ニンニク、タマネギを炒める際に使用された油「スィー・ジェッ」は、広い用途のある調味料として有名である[3]。甘味料としてサトウキビの砂糖やパームヤシから作られるパームシュガー(ထန်းလျက်)、そして酸味をタマリンド(မန်ကျည်း)や柑橘類で付けるが、この点は他の東南アジア諸国と共通する。

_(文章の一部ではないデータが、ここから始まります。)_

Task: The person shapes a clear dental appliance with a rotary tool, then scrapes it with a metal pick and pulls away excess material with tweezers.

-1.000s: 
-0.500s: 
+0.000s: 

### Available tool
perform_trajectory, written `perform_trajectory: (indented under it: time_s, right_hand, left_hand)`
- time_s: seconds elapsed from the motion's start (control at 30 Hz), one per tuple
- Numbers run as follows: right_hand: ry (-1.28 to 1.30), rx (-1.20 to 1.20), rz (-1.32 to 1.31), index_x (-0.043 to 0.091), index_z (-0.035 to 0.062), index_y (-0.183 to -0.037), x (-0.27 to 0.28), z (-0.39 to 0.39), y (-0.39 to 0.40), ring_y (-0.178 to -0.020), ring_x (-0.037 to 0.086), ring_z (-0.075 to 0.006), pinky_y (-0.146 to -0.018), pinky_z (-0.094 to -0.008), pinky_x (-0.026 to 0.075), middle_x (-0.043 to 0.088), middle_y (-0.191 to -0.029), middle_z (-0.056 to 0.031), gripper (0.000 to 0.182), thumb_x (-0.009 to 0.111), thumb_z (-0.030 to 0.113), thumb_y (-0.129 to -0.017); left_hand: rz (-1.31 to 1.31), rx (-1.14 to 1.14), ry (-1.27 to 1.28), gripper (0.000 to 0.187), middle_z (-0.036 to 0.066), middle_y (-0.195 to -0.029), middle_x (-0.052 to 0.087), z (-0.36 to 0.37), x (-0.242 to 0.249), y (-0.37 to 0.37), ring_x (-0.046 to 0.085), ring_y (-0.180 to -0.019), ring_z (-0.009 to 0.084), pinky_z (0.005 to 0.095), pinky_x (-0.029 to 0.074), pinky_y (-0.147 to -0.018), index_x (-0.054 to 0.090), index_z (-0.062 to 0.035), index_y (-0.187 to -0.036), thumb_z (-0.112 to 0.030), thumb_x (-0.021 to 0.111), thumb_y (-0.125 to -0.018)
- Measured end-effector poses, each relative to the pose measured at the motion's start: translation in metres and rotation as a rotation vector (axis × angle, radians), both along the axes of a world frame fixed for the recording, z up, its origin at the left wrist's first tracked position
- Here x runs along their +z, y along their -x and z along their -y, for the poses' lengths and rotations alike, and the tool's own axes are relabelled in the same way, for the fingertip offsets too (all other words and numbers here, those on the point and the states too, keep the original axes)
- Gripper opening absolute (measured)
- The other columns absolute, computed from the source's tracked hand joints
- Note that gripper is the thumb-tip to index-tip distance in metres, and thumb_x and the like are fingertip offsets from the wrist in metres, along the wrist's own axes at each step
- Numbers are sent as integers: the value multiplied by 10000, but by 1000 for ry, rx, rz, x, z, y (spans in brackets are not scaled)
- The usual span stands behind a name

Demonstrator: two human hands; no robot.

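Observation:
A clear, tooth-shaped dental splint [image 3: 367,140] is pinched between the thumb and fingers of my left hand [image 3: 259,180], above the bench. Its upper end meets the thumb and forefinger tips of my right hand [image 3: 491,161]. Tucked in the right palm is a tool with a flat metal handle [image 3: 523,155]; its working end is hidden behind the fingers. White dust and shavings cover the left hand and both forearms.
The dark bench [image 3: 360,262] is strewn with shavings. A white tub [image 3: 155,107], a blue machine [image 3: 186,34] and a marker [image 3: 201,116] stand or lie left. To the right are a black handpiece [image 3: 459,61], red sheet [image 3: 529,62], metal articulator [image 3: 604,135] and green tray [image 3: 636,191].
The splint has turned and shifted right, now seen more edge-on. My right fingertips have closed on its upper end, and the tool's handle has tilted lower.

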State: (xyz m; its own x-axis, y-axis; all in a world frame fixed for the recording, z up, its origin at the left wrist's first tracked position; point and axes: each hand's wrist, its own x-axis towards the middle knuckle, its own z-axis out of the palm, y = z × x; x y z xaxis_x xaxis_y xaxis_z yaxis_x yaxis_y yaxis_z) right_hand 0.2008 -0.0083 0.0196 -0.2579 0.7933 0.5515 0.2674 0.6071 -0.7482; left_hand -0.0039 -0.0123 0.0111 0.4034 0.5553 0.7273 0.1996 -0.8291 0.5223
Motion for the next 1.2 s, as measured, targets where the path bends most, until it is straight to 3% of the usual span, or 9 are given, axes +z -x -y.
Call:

多民族国家であるミャンマーには、民族ならではの料理も多く存在する。
上ビルマのマンダレーでは幅の広い麺にスープをかけた「マンダレー・モンティー」、麺に辛めのたれを絡めて食べる「マンダレー・ミーシャイ」が名物となっている[19]。東部にあるシャン州山間部の盆地に多く住むタイ系のシャン族の間では、納豆に似た大豆の発酵食品や、ミャンマー語で「ガチン」(ငါးချဉ်)などと呼ばれるなれずしが食べられている。また、シャン州では東南アジアでは珍しいジャポニカ種であるシャン米が栽培されている点で、インディカ米が主流の他の地域と異なる[20]。シャン族の食文化はミャンマー内で広く浸透しており、ミャンマーにはシャン州出身者が経営する料理店が多く存在する[3]。山岳部に住む民族はトウモロコシ、雑穀、陸稲を主食とし、魚を取ることが困難である立地上魚醤を料理に用いることは少ない[20]。彼らは動物の肉のなれずし、鱠と似た料理を食べ、塩にトウガラシ、山菜類を調味料やスパイスとして使用している[20]。シャン州北部の山岳地帯に居住するパラウン族の料理はビルマ族とは反対に油をほとんど使わず、調理法と料理にはシャン族の影響が見られる[3]。
ビルマ語でスープは「アイェー」と呼ばれる。タイ料理とは対照的に強烈な刺激に訴えかけない点、スープの出汁に淡水魚を使う点に特徴がある[23]。